> [Records for this task]
::::::
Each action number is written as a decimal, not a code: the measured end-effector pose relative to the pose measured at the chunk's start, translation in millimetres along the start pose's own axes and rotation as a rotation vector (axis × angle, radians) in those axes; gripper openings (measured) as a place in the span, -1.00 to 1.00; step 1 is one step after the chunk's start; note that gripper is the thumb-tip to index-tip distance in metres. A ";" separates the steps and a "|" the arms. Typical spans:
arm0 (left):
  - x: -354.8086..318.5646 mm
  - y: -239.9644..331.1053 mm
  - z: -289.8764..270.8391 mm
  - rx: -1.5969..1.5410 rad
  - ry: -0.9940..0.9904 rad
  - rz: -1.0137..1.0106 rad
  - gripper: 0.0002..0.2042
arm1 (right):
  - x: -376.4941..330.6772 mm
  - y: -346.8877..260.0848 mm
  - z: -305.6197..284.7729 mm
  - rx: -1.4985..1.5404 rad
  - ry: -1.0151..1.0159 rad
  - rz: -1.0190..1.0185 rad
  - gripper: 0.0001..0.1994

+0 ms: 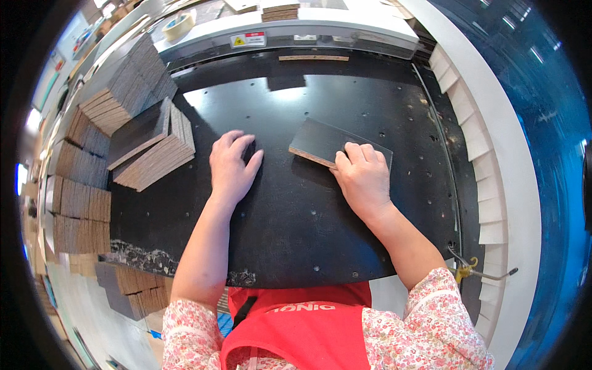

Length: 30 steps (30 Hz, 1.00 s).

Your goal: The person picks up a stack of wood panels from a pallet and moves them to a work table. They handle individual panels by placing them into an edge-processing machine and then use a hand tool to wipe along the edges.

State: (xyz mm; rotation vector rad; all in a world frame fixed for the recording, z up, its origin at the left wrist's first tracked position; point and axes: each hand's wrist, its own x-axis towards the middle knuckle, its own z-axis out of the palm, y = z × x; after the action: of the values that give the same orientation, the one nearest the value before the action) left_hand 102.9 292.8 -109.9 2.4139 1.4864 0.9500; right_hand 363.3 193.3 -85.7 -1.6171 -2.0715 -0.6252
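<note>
Over the black tabletop (277,216), my right hand (365,179) grips a small dark rectangular board (330,140) by its right end. The board has a brown particleboard edge facing me and is slightly tilted off the surface. My left hand (233,165) is on the left of the board, apart from it, with thumb and fingers spread and nothing seen in them. Nearest to that hand is a small stack of similar boards (161,161), one leaning on the others at the table's left side.
Tall stacks of cut boards (126,80) line the left side, with more piles (80,203) below. A white-topped machine beam (345,31) crosses the far edge, a roll of tape (178,24) on it. A yellow air gun (467,269) hangs at the right front near a pleated white guard (481,142).
</note>
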 end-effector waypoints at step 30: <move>127.0 7.0 77.6 0.241 0.128 0.199 -0.69 | 7.8 6.1 12.7 0.024 -0.022 0.004 -0.85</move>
State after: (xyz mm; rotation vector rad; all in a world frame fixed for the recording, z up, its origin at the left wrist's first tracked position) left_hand 192.7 411.6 -112.7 2.7634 1.5020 1.0362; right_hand 366.7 208.2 -90.8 -1.6215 -2.0829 -0.5820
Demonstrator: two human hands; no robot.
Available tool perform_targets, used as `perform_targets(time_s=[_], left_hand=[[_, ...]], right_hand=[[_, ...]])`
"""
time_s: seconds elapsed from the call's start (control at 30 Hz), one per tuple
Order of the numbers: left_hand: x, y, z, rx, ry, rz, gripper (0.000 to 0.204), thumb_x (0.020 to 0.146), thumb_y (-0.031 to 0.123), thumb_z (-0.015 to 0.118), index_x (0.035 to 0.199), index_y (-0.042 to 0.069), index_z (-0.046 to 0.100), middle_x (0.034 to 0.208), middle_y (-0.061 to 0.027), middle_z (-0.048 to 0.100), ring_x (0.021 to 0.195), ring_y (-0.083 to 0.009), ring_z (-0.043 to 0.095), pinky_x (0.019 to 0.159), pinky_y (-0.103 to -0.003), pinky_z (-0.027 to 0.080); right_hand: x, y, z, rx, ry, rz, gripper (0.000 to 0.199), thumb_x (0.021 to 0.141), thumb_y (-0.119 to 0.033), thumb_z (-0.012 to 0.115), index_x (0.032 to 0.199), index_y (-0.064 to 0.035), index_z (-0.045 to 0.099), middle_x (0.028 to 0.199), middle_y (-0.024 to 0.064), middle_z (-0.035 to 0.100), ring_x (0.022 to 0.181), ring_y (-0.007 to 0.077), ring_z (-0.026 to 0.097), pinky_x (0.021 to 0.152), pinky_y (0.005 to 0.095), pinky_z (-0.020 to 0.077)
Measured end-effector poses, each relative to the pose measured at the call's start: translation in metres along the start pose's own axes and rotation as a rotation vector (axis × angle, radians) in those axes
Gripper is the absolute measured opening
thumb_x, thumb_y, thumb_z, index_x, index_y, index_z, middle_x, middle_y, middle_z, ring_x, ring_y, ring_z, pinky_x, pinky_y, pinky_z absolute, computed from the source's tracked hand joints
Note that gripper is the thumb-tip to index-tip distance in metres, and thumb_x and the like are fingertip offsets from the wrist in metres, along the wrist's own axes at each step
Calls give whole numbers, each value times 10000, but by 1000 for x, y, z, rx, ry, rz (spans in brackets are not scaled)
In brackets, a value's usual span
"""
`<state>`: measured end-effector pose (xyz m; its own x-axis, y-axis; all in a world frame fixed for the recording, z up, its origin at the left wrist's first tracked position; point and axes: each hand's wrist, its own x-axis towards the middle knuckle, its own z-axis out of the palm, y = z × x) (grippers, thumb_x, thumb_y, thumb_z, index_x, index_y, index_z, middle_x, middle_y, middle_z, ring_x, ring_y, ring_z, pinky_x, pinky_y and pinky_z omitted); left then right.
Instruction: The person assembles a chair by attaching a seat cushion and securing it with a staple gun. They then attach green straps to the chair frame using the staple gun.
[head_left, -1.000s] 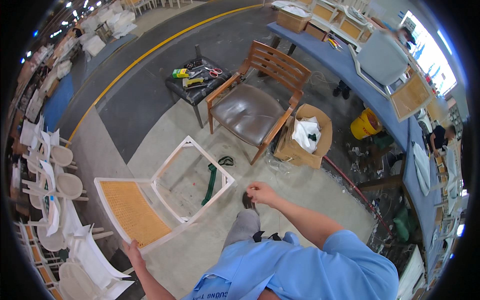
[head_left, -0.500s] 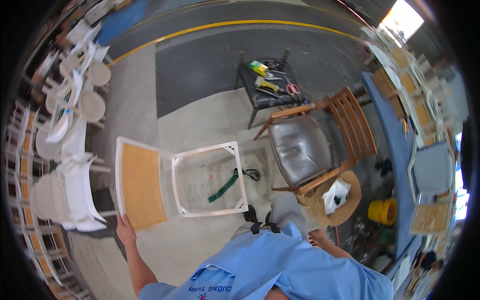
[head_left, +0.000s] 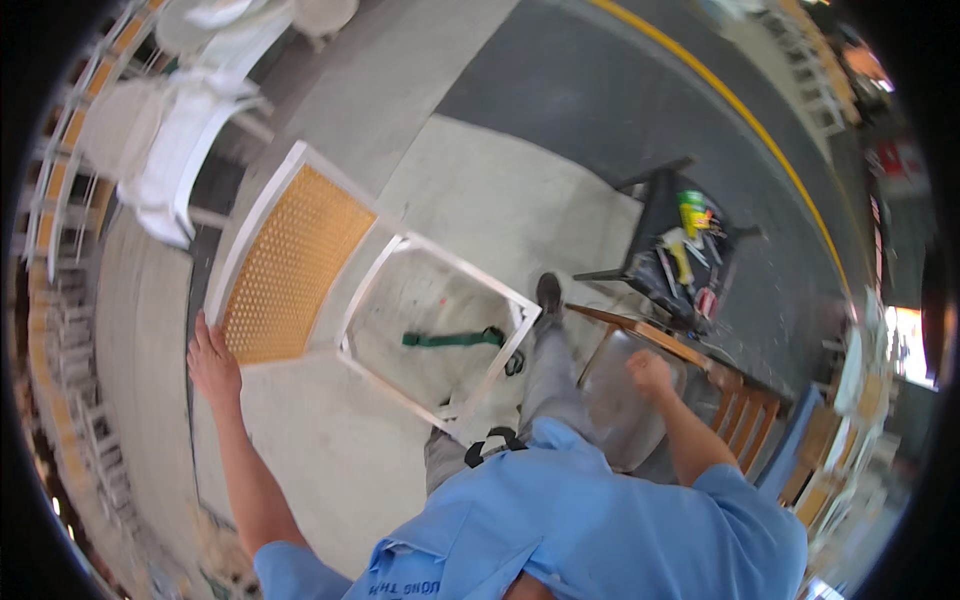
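A white chair frame [head_left: 455,258] with a woven cane backrest [head_left: 295,265] and an open, unfilled seat stands in front of me to the left. My left hand [head_left: 214,368] rests against the near outer end of its backrest, fingers stretched along the white edge. Through the seat opening, a dark green strap [head_left: 452,340] shows on the floor. My right hand [head_left: 650,374] is raised over the brown wooden armchair [head_left: 745,410] with the dark padded seat. Its fingers are curled in, and nothing shows in them.
A black stool [head_left: 650,222] beyond the armchair carries red-handled scissors [head_left: 706,303], a yellow tool and other small items. White chairs [head_left: 190,135] crowd the far left. My foot [head_left: 549,290] is beside the frame's seat corner. A yellow line [head_left: 740,105] crosses the dark floor.
My view has swung round, so the stool and armchair appear turned. My right hand has risen from my side to above the armchair. One foot has stepped forward. My left hand stays at the backrest.
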<state>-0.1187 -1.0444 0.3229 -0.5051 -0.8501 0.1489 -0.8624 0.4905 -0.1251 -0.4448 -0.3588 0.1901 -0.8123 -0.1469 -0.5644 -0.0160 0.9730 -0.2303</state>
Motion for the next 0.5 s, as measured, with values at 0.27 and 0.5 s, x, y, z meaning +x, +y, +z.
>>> perform_targets(time_s=[0.27, 0.5], left_hand=[[-211, 146, 83, -280, -526, -127, 416, 1038, 270, 481, 1388, 52, 539, 1337, -155, 617, 1128, -321, 643, 962, -410, 493], [-392, 418, 146, -1029, -1411, -55, 510, 965, 359, 585, 1394, 86, 548, 1272, -259, 623, 1172, -414, 602, 998, -456, 474]], right_hand=[[165, 4, -25, -427, -296, -235, 371, 965, -376, 573, 1148, -59, 637, 1047, 231, 664, 1038, 403, 627, 915, 489, 483], [187, 77, 10, -174, -391, -78, 548, 1026, -500, 427, 1187, -28, 653, 1138, 249, 674, 1102, 434, 617, 936, 468, 460]])
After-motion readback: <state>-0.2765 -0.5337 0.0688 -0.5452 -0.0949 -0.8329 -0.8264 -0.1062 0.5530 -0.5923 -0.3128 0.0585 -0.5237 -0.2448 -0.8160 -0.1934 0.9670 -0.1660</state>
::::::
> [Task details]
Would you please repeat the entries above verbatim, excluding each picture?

> [Written answer]
Each action number is written as a decimal, not a code: the measured end-effector pose relative to the pose measured at the chunk's start, translation in millimetres along the start pose's own axes and rotation as a rotation vector (axis × angle, radians) in those axes; gripper openings (measured) as a place in the span, -1.00 to 1.00; step 1 is one step after the chunk's start; note that gripper is the thumb-tip to index-tip distance in metres. A ";" separates the steps and a "|" the arms. Typical spans:
arm0 (left):
  - x: -354.8086..318.5646 mm
  - y: -239.9644..331.1053 mm
  - z: -289.8764..270.8391 mm
  - rx: -1.5969..1.5410 rad
  - ry: -0.9940..0.9904 rad
  - rz: -1.0137..1.0106 rad
  - gripper: 0.0002..0.2042
arm1 (right):
  - x: -376.4941..330.6772 mm
  - y: -346.8877..260.0848 mm
  - z: -305.6197..284.7729 mm
  - rx: -1.4985..1.5404 rad
  - ry: -1.0151..1.0159 rad
  - rz: -1.0190..1.0185 rad
  - gripper: 0.0001..0.1994

+0 ms: 

Length: 30 steps (30 Hz, 1.00 s).

Your goal: The person picks up a stack of wood panels from a pallet and moves them to a work table. They handle individual panels by placing them into an edge-processing machine and then use a hand tool to wipe along the edges.

State: (xyz mm; rotation vector rad; all in a world frame fixed for the recording, z up, its origin at the left wrist's first tracked position; point and axes: each hand's wrist, its own x-axis towards the middle knuckle, its own z-axis out of the palm, y = z × x; after the action: of the values that give the same orientation, the one nearest the value before the action) left_hand 102.9 292.8 -109.9 2.4139 1.4864 0.9500; right_hand 363.3 193.3 -85.7 -1.6171 -2.0715 -0.6252
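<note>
Over the black tabletop (277,216), my right hand (365,179) grips a small dark rectangular board (330,140) by its right end. The board has a brown particleboard edge facing me and is slightly tilted off the surface. My left hand (233,165) is on the left of the board, apart from it, with thumb and fingers spread and nothing seen in them. Nearest to that hand is a small stack of similar boards (161,161), one leaning on the others at the table's left side.
Tall stacks of cut boards (126,80) line the left side, with more piles (80,203) below. A white-topped machine beam (345,31) crosses the far edge, a roll of tape (178,24) on it. A yellow air gun (467,269) hangs at the right front near a pleated white guard (481,142).
</note>
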 end-effector waypoints at step 30: <move>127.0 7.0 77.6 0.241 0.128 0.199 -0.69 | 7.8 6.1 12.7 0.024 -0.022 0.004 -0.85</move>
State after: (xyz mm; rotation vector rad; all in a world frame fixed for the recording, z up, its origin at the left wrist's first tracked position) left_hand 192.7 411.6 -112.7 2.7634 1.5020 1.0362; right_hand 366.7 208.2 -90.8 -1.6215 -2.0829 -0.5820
Demonstrator: two human hands; no robot.
Available tool perform_targets, used as `perform_targets(time_s=[_], left_hand=[[_, ...]], right_hand=[[_, ...]])`
"""
time_s: seconds elapsed from the call's start (control at 30 Hz), one per tuple
Order of the numbers: left_hand: x, y, z, rx, ry, rz, gripper (0.000 to 0.204), thumb_x (0.020 to 0.146), thumb_y (-0.031 to 0.123), thumb_z (-0.015 to 0.118), index_x (0.035 to 0.199), index_y (-0.042 to 0.069), index_z (-0.046 to 0.100), middle_x (0.034 to 0.208), middle_y (-0.061 to 0.027), middle_z (-0.048 to 0.100), ring_x (0.021 to 0.195), ring_y (-0.083 to 0.009), ring_z (-0.043 to 0.095), pinky_x (0.019 to 0.159), pinky_y (-0.103 to -0.003), pinky_z (-0.027 to 0.080); right_hand: x, y, z, rx, ry, rz, gripper (0.000 to 0.199), thumb_x (0.021 to 0.141), thumb_y (-0.119 to 0.033), thumb_z (-0.012 to 0.115), index_x (0.032 to 0.199), index_y (-0.064 to 0.035), index_z (-0.045 to 0.099), middle_x (0.028 to 0.199), middle_y (-0.024 to 0.064), middle_z (-0.035 to 0.100), ring_x (0.022 to 0.181), ring_y (-0.007 to 0.077), ring_z (-0.026 to 0.097), pinky_x (0.021 to 0.152), pinky_y (0.005 to 0.095), pinky_z (-0.020 to 0.077)
Measured end-effector poses, each relative to the pose measured at the call's start: translation in metres along the start pose's own axes and rotation as a rotation vector (axis × angle, radians) in those axes
Gripper is the absolute measured opening
thumb_x, thumb_y, thumb_z, index_x, index_y, index_z, middle_x, middle_y, middle_z, ring_x, ring_y, ring_z, pinky_x, pinky_y, pinky_z absolute, computed from the source's tracked hand joints
Note that gripper is the thumb-tip to index-tip distance in metres, and thumb_x and the like are fingertip offsets from the wrist in metres, along the wrist's own axes at each step
Calls give whole numbers, each value times 10000, but by 1000 for x, y, z, rx, ry, rz (spans in brackets are not scaled)
In brackets, a value's usual span
"""
`<state>`: measured end-effector pose (xyz m; its own x-axis, y-axis; all in a world frame fixed for the recording, z up, its origin at the left wrist's first tracked position; point and axes: each hand's wrist, its own x-axis towards the middle knuckle, its own z-axis out of the palm, y = z × x) (grippers, thumb_x, thumb_y, thumb_z, index_x, index_y, index_z, middle_x, middle_y, middle_z, ring_x, ring_y, ring_z, pinky_x, pinky_y and pinky_z omitted); left then right.
Instruction: The person assembles a chair by attaching a seat cushion and securing it with a staple gun. They then attach green straps to the chair frame using the staple gun.
[head_left, -1.000s] 
[head_left, -0.500s] 
[head_left, +0.000s] 
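A white chair frame [head_left: 455,258] with a woven cane backrest [head_left: 295,265] and an open, unfilled seat stands in front of me to the left. My left hand [head_left: 214,368] rests against the near outer end of its backrest, fingers stretched along the white edge. Through the seat opening, a dark green strap [head_left: 452,340] shows on the floor. My right hand [head_left: 650,374] is raised over the brown wooden armchair [head_left: 745,410] with the dark padded seat. Its fingers are curled in, and nothing shows in them.
A black stool [head_left: 650,222] beyond the armchair carries red-handled scissors [head_left: 706,303], a yellow tool and other small items. White chairs [head_left: 190,135] crowd the far left. My foot [head_left: 549,290] is beside the frame's seat corner. A yellow line [head_left: 740,105] crosses the dark floor.
My view has swung round, so the stool and armchair appear turned. My right hand has risen from my side to above the armchair. One foot has stepped forward. My left hand stays at the backrest.
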<state>-0.1187 -1.0444 0.3229 -0.5051 -0.8501 0.1489 -0.8624 0.4905 -0.1251 -0.4448 -0.3588 0.1901 -0.8123 -0.1469 -0.5644 -0.0160 0.9730 -0.2303</state>
Motion for the next 0.5 s, as measured, with values at 0.27 and 0.5 s, x, y, z meaning +x, +y, +z.
>>> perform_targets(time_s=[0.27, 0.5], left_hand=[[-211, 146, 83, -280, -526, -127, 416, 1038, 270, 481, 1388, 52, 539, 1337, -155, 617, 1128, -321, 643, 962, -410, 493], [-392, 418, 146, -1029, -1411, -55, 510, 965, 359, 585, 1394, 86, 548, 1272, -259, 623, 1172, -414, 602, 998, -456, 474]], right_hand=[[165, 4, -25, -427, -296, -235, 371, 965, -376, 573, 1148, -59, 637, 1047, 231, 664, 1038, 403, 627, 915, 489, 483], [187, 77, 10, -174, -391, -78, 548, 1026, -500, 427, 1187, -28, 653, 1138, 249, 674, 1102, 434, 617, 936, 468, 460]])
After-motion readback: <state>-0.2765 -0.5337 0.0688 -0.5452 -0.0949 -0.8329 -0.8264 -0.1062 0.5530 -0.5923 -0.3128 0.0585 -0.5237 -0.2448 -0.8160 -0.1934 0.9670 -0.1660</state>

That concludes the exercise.